Kingston Mines is a blues nightclub in Lincoln Park, Chicago, Illinois. The club derived its name from the Kingston Mines Theatre Company founded by June Pyskacek in 1969 and located at 2356 N. Lincoln Av. The theatre was named after the Illinois town where the father of one of its actors, Jack Wallace, worked. Pyskacek allowed Harry Hoch and a partner to use the Kingston Mines name for a small eatery/café in the front of the building. Called the Kingston Mines Company Store, it was acquired circa 1972 by Lenin "Doc" Pellegrino, M.D., and renamed the Kingston Mines Café. Although the original production of Grease was written and first premiered at the Kingston Mines Theatre in 1971 before moving to Broadway a year later, the theatre company expired in the spring of 1973 while the Café, which was a separate legal entity from the theatre, survived. It was that entity that moved to its current location at 2548 N. Halsted, where it became a blues club, in 1982.

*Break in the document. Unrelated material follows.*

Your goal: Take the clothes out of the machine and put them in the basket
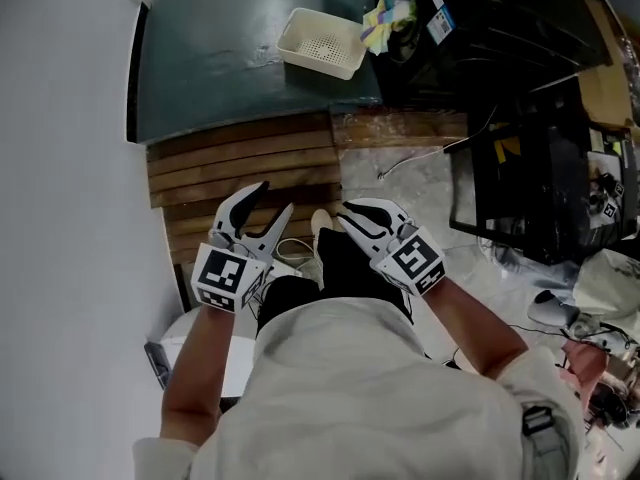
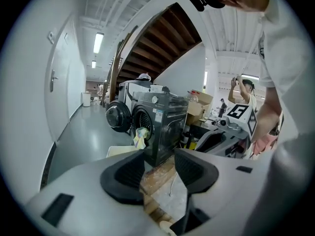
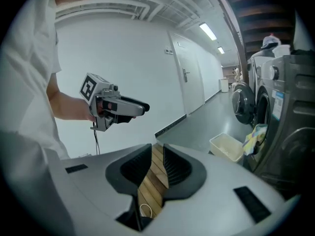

Kingston Mines showcases a variety of blues by two separate bands, every night, on two stages, 365 days a year; from delta blues to Chicago blues. Their featured bands/artists cover a broad & diverse spectrum of the genre. Kingston Mines is still owned by the Pellegrino family and it is "the oldest, continuously operating blues club in Chicago." Blues legends such as Koko Taylor, Carl Weathersby, and Magic Slim have played there; among a myriad more. The Kingston Mines has two alternating "headline" performances on its two stages into the early morning, every night. Carl Weathersby, Linsey Alexander, Eddie Shaw, Mike Wheeler, Peaches Staten, Joanna Connor, and Ronnie Hicks are regular performers.
The club was awarded the "Keeping the Blues Alive Award for Blues Clubs" by the Blues Foundation in 2014.